Troll Hunter, the new horror film from director André Øvredal, is presented as found footage, video that mysteriously showed up one day. Adhering to the cheeky and familiar convention, opening title cards attest to the veracity of what will follow, though they’re also tinged with a little bewilderment, as if even the filmmakers can’t quite believe what they have on their hands. But, they assure the viewer with spooked gravity, it’s all completely true. In this case, it’s not a haunted suburban home or a skyscraper-tall monster marauding through New York City. Instead, it’s a significant population of covert trolls, proving the folklore true by tromping along across the Norwegian tundra with a snarling, battle-weathered, government-backed hunter following their sizable trails.
The film has all the making for good, flaky fun, and it does have just the right level of humor to it: not too little to seem ridiculously serious about its topic and not too much to let the film slide into unappealing satire. What it doesn’t have is anything that really grabs the interest. Disregarding traditional narrative forms doesn’t mean that every standard element of that approach should be disregarded.
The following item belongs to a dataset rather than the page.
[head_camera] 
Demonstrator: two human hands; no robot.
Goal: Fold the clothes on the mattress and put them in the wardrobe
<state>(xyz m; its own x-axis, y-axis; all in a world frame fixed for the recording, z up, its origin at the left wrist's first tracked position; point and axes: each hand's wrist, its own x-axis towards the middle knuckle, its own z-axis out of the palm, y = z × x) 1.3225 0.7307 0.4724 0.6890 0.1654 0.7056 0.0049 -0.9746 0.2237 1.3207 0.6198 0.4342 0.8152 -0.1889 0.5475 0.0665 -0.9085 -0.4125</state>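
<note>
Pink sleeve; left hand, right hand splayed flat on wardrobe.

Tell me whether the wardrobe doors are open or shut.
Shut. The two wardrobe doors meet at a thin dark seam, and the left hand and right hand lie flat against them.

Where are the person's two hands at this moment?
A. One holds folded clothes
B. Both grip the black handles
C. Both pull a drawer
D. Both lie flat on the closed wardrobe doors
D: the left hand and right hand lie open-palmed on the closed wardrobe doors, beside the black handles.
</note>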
Character development in mightily important in a film like this, but every last person moving through the screen in painfully generic, almost to the point of being wholly interchangeable. The actual trolls are impressive enough when they appear–particularly after adjusting the wow scale to account for a presumably limited budget–but there’s an awful lot of drag between those scenes. The phony documentary conceit may have once added tension, but that’s no longer the case. It’s just another way to film the material, and not one that’s especially novel, either. There are a lot of descriptors I can imagine hanging on a movie titled Troll Hunter. Dull isn’t one of them, but it surely applies here.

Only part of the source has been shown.